### Supplied records

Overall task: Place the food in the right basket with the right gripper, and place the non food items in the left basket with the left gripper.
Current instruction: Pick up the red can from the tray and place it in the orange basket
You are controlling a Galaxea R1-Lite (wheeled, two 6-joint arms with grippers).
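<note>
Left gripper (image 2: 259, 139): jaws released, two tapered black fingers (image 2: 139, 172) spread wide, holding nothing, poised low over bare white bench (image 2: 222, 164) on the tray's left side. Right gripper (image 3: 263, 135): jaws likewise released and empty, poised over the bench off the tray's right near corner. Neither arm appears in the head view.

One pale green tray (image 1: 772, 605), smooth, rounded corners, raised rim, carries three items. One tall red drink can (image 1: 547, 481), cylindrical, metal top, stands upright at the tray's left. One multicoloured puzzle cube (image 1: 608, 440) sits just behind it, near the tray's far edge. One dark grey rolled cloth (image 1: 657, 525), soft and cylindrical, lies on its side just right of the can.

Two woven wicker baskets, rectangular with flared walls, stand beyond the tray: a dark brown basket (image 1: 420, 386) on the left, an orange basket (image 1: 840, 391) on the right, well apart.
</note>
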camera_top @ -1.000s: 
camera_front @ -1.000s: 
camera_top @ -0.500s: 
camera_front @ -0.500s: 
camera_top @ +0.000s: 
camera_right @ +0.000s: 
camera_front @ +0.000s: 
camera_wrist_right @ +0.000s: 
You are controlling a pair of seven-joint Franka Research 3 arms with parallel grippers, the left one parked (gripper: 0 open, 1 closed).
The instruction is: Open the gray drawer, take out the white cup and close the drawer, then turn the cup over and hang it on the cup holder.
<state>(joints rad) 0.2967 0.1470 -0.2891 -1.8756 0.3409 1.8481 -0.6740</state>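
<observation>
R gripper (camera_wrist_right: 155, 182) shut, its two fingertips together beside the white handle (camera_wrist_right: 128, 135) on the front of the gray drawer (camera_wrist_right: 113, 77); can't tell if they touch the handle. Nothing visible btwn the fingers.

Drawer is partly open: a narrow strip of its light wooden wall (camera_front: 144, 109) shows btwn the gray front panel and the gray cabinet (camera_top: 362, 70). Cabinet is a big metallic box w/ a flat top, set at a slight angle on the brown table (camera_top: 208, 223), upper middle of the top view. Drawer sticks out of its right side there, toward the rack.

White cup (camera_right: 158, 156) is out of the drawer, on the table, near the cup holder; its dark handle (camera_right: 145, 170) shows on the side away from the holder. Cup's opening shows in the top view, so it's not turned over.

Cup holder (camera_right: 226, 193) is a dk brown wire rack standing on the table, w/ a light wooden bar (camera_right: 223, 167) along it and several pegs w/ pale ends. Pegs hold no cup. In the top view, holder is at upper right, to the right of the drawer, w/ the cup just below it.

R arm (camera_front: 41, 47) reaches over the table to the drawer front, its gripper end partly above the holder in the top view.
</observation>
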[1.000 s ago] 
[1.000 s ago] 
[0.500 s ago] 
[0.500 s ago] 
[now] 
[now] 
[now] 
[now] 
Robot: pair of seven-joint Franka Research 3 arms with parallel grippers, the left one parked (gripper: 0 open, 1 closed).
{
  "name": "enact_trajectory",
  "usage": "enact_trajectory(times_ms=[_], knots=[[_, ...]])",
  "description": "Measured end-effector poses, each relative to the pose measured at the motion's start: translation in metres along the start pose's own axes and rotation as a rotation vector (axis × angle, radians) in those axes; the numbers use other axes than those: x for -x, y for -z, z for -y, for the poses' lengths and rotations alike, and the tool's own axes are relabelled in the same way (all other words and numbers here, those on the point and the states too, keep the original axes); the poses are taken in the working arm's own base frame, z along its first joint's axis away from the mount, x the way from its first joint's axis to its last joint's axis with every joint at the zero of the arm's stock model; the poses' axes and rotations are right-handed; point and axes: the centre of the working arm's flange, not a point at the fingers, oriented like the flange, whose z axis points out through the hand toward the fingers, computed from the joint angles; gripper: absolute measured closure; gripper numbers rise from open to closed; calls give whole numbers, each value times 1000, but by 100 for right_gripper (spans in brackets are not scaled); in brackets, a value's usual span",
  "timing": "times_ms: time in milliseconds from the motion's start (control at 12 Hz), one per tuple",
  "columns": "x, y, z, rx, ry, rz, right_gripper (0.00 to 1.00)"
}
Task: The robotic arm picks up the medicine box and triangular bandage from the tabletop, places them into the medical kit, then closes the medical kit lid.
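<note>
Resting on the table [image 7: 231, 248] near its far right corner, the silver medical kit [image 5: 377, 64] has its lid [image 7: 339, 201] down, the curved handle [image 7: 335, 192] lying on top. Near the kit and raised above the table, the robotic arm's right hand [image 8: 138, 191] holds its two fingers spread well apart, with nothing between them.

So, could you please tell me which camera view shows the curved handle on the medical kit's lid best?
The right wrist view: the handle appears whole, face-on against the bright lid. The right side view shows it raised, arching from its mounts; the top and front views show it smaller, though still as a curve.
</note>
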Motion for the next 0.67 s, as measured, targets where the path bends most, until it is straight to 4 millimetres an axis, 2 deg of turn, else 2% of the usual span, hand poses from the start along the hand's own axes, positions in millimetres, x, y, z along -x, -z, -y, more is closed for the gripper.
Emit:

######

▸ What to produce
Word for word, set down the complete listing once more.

▸ Task output
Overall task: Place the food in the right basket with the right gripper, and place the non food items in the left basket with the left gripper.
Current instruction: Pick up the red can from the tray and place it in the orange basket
You are controlling a Galaxea R1-Lite (wheeled, two 6-joint arms with grippers).
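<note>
Left gripper (image 2: 259, 139): jaws released, two tapered black fingers (image 2: 139, 172) spread wide, holding nothing, poised low over bare white bench (image 2: 222, 164) on the tray's left side. Right gripper (image 3: 263, 135): jaws likewise released and empty, poised over the bench off the tray's right near corner. Neither arm appears in the head view.

One pale green tray (image 1: 772, 605), smooth, rounded corners, raised rim, carries three items. One tall red drink can (image 1: 547, 481), cylindrical, metal top, stands upright at the tray's left. One multicoloured puzzle cube (image 1: 608, 440) sits just behind it, near the tray's far edge. One dark grey rolled cloth (image 1: 657, 525), soft and cylindrical, lies on its side just right of the can.

Two woven wicker baskets, rectangular with flared walls, stand beyond the tray: a dark brown basket (image 1: 420, 386) on the left, an orange basket (image 1: 840, 391) on the right, well apart.
</note>
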camera_top @ -1.000s: 
camera_front @ -1.000s: 
camera_top @ -0.500s: 
camera_front @ -0.500s: 
camera_top @ +0.000s: 
camera_right @ +0.000s: 
camera_front @ +0.000s: 
camera_wrist_right @ +0.000s: 
You are controlling a pair of seven-joint Franka Research 3 arms with parallel grippers, the left one parked (gripper: 0 open, 1 closed).
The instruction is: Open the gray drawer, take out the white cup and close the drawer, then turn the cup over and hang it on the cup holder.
<state>(joints rad) 0.2967 0.1470 -0.2891 -1.8756 0.3409 1.8481 -0.6740</state>
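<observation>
R gripper (camera_wrist_right: 155, 182) shut, its two fingertips together beside the white handle (camera_wrist_right: 128, 135) on the front of the gray drawer (camera_wrist_right: 113, 77); can't tell if they touch the handle. Nothing visible btwn the fingers.

Drawer is partly open: a narrow strip of its light wooden wall (camera_front: 144, 109) shows btwn the gray front panel and the gray cabinet (camera_top: 362, 70). Cabinet is a big metallic box w/ a flat top, set at a slight angle on the brown table (camera_top: 208, 223), upper middle of the top view. Drawer sticks out of its right side there, toward the rack.

White cup (camera_right: 158, 156) is out of the drawer, on the table, near the cup holder; its dark handle (camera_right: 145, 170) shows on the side away from the holder. Cup's opening shows in the top view, so it's not turned over.

Cup holder (camera_right: 226, 193) is a dk brown wire rack standing on the table, w/ a light wooden bar (camera_right: 223, 167) along it and several pegs w/ pale ends. Pegs hold no cup. In the top view, holder is at upper right, to the right of the drawer, w/ the cup just below it.

R arm (camera_front: 41, 47) reaches over the table to the drawer front, its gripper end partly above the holder in the top view.
</observation>
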[1.000 s ago] 
[1.000 s ago] 
[0.500 s ago] 
[0.500 s ago] 
[now] 
[now] 
[now] 
[now] 
Robot: pair of seven-joint Franka Research 3 arms with parallel grippers, the left one parked (gripper: 0 open, 1 closed).
{
  "name": "enact_trajectory",
  "usage": "enact_trajectory(times_ms=[_], knots=[[_, ...]])",
  "description": "Measured end-effector poses, each relative to the pose measured at the motion's start: translation in metres along the start pose's own axes and rotation as a rotation vector (axis × angle, radians) in those axes; the numbers use other axes than those: x for -x, y for -z, z for -y, for the poses' lengths and rotations alike, and the tool's own axes are relabelled in the same way (all other words and numbers here, those on the point and the states too, keep the original axes); the poses are taken in the working arm's own base frame, z along its first joint's axis away from the mount, x the way from its first joint's axis to its last joint's axis with every joint at the zero of the arm's stock model; the poses' axes and rotations are right-handed; point and axes: the centre of the working arm's flange, not a point at the fingers, oriented like the flange, whose z axis points out through the hand toward the fingers, computed from the joint angles; gripper: absolute measured closure; gripper numbers rise from open to closed; calls give whole numbers, each value times 1000, but by 100 for right_gripper (spans in brackets are not scaled); in brackets, a value's usual span",
  "timing": "times_ms: time in milliseconds from the motion's start (control at 12 Hz), one per tuple",
  "columns": "x, y, z, rx, ry, rz, right_gripper (0.00 to 1.00)"
}
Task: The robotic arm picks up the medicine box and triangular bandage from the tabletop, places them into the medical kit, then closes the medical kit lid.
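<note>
Resting on the table [image 7: 231, 248] near its far right corner, the silver medical kit [image 5: 377, 64] has its lid [image 7: 339, 201] down, the curved handle [image 7: 335, 192] lying on top. Near the kit and raised above the table, the robotic arm's right hand [image 8: 138, 191] holds its two fingers spread well apart, with nothing between them.

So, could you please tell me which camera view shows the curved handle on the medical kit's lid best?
The right wrist view: the handle appears whole, face-on against the bright lid. The right side view shows it raised, arching from its mounts; the top and front views show it smaller, though still as a curve.
</note>
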Motion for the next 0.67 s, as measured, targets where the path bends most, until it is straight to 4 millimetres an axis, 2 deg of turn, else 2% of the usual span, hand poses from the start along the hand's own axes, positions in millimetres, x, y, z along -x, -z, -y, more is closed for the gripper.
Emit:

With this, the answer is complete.